A investigação teve origem em uma reclamação apresentada pelo então candidato a prefeito de Mataraca, Gilson de Janeisa (Republicanos), derrotado no pleito.

A Corregedoria-Geral de Justiça da Paraíba decidiu arquivar a sindicância que apurava a conduta da juíza Elza Bezerra da Silva Pedrosa, titular da 3ª Vara Mista da Comarca de Mamanguape e com atuação na 7ª Zona Eleitoral, em meio a questionamentos surgidos durante a campanha eleitoral de 2024.

A investigação teve origem em uma reclamação apresentada pelo então candidato a prefeito de Mataraca, Gilson de Janeisa (Republicanos), derrotado no pleito. Na denúncia, ele alegava que a magistrada teria participado de atos políticos ligados à campanha do marido, Eymard Pedrosa (PSB), eleito prefeito do município.

Ao analisar o caso, o corregedor-geral de Justiça da Paraíba, desembargador Leandro dos Santos, acompanhou o entendimento apresentado no relatório da juíza Renata da Câmara Pires Belmont e concluiu pelo arquivamento da sindicância, diante da ausência de provas capazes de sustentar a acusação.

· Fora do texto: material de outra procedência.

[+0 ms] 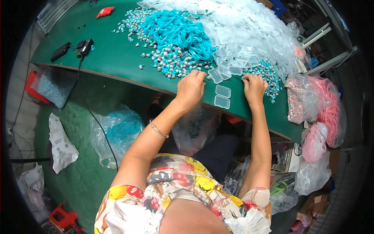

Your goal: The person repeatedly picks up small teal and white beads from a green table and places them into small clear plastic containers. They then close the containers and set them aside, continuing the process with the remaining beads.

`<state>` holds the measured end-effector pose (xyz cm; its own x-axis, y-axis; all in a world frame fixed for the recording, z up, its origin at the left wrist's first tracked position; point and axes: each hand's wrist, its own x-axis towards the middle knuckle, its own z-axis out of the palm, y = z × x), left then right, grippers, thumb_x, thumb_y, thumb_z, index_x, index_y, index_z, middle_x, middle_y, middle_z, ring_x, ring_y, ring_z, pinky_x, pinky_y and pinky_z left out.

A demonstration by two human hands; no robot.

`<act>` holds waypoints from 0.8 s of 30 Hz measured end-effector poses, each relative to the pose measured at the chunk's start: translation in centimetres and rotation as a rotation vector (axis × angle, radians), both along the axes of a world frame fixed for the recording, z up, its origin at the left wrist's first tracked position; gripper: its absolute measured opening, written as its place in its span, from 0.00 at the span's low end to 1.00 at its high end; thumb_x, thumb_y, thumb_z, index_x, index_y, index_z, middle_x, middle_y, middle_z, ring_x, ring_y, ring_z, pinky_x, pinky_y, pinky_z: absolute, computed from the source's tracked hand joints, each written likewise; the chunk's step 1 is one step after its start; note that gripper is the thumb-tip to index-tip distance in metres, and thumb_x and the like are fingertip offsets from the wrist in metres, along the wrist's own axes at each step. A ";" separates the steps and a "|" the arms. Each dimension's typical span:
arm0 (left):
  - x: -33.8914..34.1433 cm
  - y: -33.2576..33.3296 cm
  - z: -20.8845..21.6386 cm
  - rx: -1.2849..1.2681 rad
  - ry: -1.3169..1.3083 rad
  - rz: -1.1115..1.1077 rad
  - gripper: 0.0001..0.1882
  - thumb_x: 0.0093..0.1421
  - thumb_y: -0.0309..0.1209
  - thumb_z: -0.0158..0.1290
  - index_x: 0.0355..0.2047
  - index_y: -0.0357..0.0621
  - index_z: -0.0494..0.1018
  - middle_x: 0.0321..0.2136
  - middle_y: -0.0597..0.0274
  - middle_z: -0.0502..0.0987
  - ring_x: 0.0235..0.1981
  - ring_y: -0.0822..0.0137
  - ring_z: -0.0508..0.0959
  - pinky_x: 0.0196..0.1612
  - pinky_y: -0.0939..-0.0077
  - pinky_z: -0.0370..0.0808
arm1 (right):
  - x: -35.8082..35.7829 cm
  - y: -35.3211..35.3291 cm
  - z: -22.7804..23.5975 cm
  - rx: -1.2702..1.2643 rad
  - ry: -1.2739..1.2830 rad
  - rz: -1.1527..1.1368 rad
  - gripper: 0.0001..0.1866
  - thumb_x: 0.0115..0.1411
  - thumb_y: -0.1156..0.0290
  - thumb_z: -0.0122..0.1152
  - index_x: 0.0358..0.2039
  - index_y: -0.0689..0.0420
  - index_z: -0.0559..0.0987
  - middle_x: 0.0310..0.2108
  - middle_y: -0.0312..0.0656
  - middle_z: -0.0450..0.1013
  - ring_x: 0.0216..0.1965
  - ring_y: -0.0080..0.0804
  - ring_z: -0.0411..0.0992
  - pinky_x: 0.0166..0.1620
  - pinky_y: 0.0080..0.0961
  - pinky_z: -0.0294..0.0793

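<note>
- Your left hand (191, 87) is at the near edge of the left heap of small blue-and-silver pieces (169, 60), fingers bent and tips drawn close together; you cannot tell from here whether they pinch anything.
- Your right hand (255, 86) is curled beside the right heap of similar pieces (274, 80), thumb near the fingers; its grip, too, is hidden.
- Between your hands, a clear plastic case (223, 91) lies opened out on the green table (113, 48), near its front edge.
- Just right of your left fingertips is another clear case (215, 76).
- Beyond your hands, bright blue cords (173, 31) are piled beside a large mound of clear cases (253, 29).
</note>
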<state>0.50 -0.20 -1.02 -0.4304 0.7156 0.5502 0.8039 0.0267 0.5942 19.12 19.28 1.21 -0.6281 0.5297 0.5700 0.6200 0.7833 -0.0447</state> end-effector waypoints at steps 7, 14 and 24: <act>0.0 2.0 0.6 -0.126 0.098 0.009 0.08 0.55 0.30 0.60 0.36 0.45 0.76 0.31 0.55 0.75 0.34 0.48 0.79 0.34 0.55 0.76 | 1.7 -3.5 -1.0 -0.253 0.027 0.077 0.04 0.54 0.72 0.66 0.31 0.52 0.81 0.31 0.38 0.77 0.38 0.40 0.74 0.44 0.41 0.67; -0.8 2.1 0.0 -0.135 0.166 -0.118 0.06 0.54 0.24 0.57 0.34 0.46 0.77 0.31 0.56 0.75 0.34 0.49 0.79 0.34 0.56 0.76 | 1.8 -4.3 -0.1 -0.319 0.076 0.205 0.04 0.55 0.76 0.63 0.33 0.57 0.81 0.32 0.43 0.76 0.38 0.45 0.75 0.41 0.40 0.73; -0.2 0.9 0.1 -0.027 0.077 -0.246 0.06 0.54 0.22 0.55 0.32 0.44 0.77 0.32 0.55 0.75 0.36 0.52 0.78 0.36 0.57 0.75 | 2.3 -3.3 1.2 -0.332 -0.049 0.296 0.05 0.55 0.79 0.63 0.34 0.59 0.80 0.33 0.47 0.75 0.36 0.47 0.75 0.40 0.39 0.75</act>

Segundo o relatório, não foram encontrados elementos objetivos que comprovassem desvio de conduta por parte da magistrada ou qualquer atuação incompatível com os deveres do cargo. A decisão também afastou indícios de uso da função para favorecer interesses eleitorais, interferir em transferências de títulos, coagir servidores, influenciar apurações ou beneficiar aliados políticos.

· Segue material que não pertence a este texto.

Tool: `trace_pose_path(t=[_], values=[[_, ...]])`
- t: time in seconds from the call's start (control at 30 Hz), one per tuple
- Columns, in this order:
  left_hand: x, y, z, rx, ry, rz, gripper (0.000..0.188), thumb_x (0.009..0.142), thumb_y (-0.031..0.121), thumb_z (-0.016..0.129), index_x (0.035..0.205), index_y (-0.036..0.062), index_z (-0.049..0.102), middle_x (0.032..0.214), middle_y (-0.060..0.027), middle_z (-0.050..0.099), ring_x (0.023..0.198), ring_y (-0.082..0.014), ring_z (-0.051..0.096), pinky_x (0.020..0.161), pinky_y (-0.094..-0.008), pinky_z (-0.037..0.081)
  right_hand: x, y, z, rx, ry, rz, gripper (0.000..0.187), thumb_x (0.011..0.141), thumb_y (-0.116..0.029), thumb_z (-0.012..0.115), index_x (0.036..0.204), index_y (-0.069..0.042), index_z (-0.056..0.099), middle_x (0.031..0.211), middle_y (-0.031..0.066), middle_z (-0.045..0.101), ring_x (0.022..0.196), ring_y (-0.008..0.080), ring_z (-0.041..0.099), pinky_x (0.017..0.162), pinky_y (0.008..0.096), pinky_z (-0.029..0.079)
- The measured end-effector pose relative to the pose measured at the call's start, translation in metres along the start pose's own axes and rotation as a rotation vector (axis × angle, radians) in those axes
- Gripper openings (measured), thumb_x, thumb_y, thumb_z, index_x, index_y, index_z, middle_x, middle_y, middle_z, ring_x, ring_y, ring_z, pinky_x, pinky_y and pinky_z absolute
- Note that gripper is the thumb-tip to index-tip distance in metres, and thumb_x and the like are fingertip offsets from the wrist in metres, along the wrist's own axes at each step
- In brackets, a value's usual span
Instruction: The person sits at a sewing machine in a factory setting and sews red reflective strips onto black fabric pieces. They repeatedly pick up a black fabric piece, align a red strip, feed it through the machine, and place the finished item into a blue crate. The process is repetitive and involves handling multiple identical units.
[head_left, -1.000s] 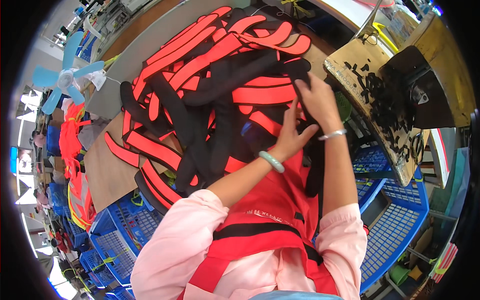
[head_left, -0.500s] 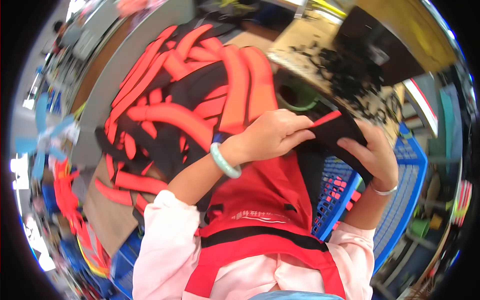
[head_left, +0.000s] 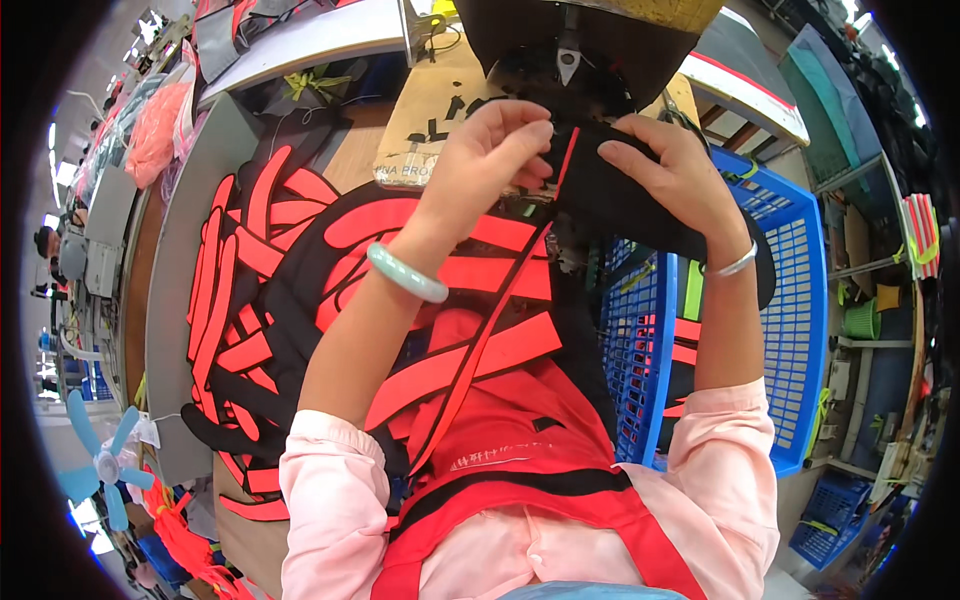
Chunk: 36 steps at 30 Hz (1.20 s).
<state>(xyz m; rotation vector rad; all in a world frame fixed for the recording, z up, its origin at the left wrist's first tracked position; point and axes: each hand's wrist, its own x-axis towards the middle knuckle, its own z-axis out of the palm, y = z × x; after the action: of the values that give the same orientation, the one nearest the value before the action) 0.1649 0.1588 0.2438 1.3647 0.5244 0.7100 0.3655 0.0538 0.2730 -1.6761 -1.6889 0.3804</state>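
A black fabric piece (head_left: 640, 215) with a narrow red stripe lies under the dark machine head (head_left: 590, 35) at the top middle. On its right part is my right hand (head_left: 685, 175), thumb on top, gripping the cloth; the undersides of its fingers are hidden. My left hand (head_left: 490, 150) is beside the stripe's upper end, fingers curled in toward the thumb. Whether anything is pinched there cannot be made out. Across my lap and the red apron (head_left: 520, 430) trail black fabric strips with bright orange-red bands (head_left: 470, 365).
A heap of orange-red and black strips (head_left: 250, 260) lies at left against a grey panel (head_left: 195, 210). To the right stands a blue plastic basket (head_left: 800, 250) with pieces inside. Black scraps (head_left: 440, 125) dot the machine table. A blue fan (head_left: 105, 465) is at far left.
Both hands have gone up toward the machine head with the black piece. My view has turned right. More banded strips now lie across my lap. The left hand's fingers no longer touch the red stripe.
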Motion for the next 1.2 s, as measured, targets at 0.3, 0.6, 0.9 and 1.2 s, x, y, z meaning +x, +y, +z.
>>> trace_pose_path(t=[0.3, 0.6, 0.9, 1.2], values=[[0.04, -0.012, -0.007, 0.03, 0.007, -0.078, 0.022, 0.09, 0.021, 0.065, 0.103, 0.0025, 0.062, 0.086, -0.0038, 0.065, 0.073, -0.0095, 0.063, 0.062, -0.022, 0.051, 0.027, 0.012, 0.001, -0.04, -0.127, 0.046, 0.037, 0.088, -0.035, 0.062, 0.098, 0.0, 0.065, 0.08, 0.0159, 0.064, 0.074, 0.0304, 0.061, 0.068, 0.0361, 0.047], [0.061, -0.009, -0.011, 0.127, -0.014, -0.138, 0.021, 0.089, 0.023, 0.066, 0.098, 0.0037, 0.062, 0.079, -0.0019, 0.063, 0.067, -0.0081, 0.059, 0.057, -0.0203, 0.046, 0.043, 0.041, 0.007, 0.026, -0.091, -0.075, 0.036, 0.089, -0.034, 0.063, 0.095, 0.001, 0.063, 0.074, 0.0153, 0.06, 0.067, 0.0268, 0.057, 0.065, 0.0347, 0.045], [0.069, -0.007, -0.012, 0.047, 0.002, -0.155, 0.016, 0.088, 0.02, 0.064, 0.093, 0.0049, 0.061, 0.075, 0.0022, 0.053, 0.063, -0.0057, 0.045, 0.052, -0.02, 0.035, 0.054, 0.05, 0.006, 0.075, -0.119, -0.024, 0.038, 0.091, -0.037, 0.063, 0.092, 0.001, 0.062, 0.068, 0.0092, 0.054, 0.065, 0.0143, 0.051, 0.063, 0.0314, 0.043], [0.079, -0.01, -0.012, -0.086, -0.036, -0.179, 0.011, 0.09, 0.014, 0.059, 0.091, 0.0032, 0.06, 0.077, 0.001, 0.05, 0.063, -0.0058, 0.043, 0.051, -0.0203, 0.031, 0.059, 0.054, 0.006, 0.219, -0.128, 0.039, 0.032, 0.091, -0.032, 0.064, 0.096, -0.001, 0.066, 0.073, 0.0029, 0.061, 0.069, 0.0079, 0.054, 0.065, 0.0267, 0.046]])
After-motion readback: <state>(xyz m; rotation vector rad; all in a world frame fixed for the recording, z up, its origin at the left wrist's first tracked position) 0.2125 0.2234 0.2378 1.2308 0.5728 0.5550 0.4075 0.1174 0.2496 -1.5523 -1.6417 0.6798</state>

“Desta feita, não há nos autos dados objetivos aptos a corroborar um desvio de conduta, eis que inexiste sequer elemento mínimo de que a sindicada tenha participado de atos político-partidários de forma incompatível com os deveres da magistratura, nem de que tenha se valido do cargo para favorecer transferências eleitorais, coagir servidores, influenciar apurações ou beneficiar aliados políticos”, registra trecho do relatório.

Além da apuração no âmbito do Judiciário, o caso também foi analisado pelo Ministério Público Eleitoral. O procurador regional eleitoral, Marcos Alexandre Queiroga, igualmente determinou o arquivamento do procedimento, ao entender que não havia justa causa para continuidade da investigação.

Na decisão, o procurador destacou que o encerramento do caso ocorre por esgotamento do objeto investigativo e falta de elementos concretos, embora tenha ressaltado a possibilidade de reabertura em caráter excepcional, caso surjam novas provas idôneas, contemporâneas e verificáveis.

Com isso, tanto a Corregedoria de Justiça quanto o Ministério Público Eleitoral encerraram as apurações sem responsabilização da magistrada, por ausência de provas que confirmassem as acusações apresentadas durante o processo eleitoral em Mataraca.